Reproduce all entries precisely as they are written.

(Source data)
┌──
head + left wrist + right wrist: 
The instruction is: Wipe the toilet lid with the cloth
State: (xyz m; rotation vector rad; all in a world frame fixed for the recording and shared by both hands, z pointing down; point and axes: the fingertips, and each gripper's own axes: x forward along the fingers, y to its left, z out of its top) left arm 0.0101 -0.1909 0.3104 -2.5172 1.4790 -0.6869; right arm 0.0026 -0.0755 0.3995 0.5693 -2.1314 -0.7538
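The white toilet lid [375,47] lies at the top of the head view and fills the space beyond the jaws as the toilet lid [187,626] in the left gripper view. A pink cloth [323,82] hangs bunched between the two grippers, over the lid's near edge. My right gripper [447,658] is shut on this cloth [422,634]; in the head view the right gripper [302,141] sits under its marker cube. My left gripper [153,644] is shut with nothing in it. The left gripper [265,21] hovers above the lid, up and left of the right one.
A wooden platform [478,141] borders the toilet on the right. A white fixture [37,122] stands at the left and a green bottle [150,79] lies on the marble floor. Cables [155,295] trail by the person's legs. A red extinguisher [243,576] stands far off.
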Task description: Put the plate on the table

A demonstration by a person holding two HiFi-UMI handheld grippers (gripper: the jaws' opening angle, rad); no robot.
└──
▶ RESULT FOR THIS EXERCISE
head + left wrist + right wrist: 
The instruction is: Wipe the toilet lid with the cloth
State: (xyz m; rotation vector rad; all in a world frame fixed for the recording and shared by both hands, z pointing down; point and axes: the fingertips, and each gripper's own axes: x forward along the fingers, y to its left, z out of its top) left arm 0.0101 -0.1909 0.3104 -2.5172 1.4790 -0.6869; right arm 0.0026 -0.0755 0.3995 0.5693 -2.1314 -0.7538
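The white toilet lid [375,47] lies at the top of the head view and fills the space beyond the jaws as the toilet lid [187,626] in the left gripper view. A pink cloth [323,82] hangs bunched between the two grippers, over the lid's near edge. My right gripper [447,658] is shut on this cloth [422,634]; in the head view the right gripper [302,141] sits under its marker cube. My left gripper [153,644] is shut with nothing in it. The left gripper [265,21] hovers above the lid, up and left of the right one.
A wooden platform [478,141] borders the toilet on the right. A white fixture [37,122] stands at the left and a green bottle [150,79] lies on the marble floor. Cables [155,295] trail by the person's legs. A red extinguisher [243,576] stands far off.
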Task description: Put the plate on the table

A demonstration by a person holding two HiFi-UMI handheld grippers (gripper: the jaws' opening angle, rad); no robot.

That concludes the answer to the exercise.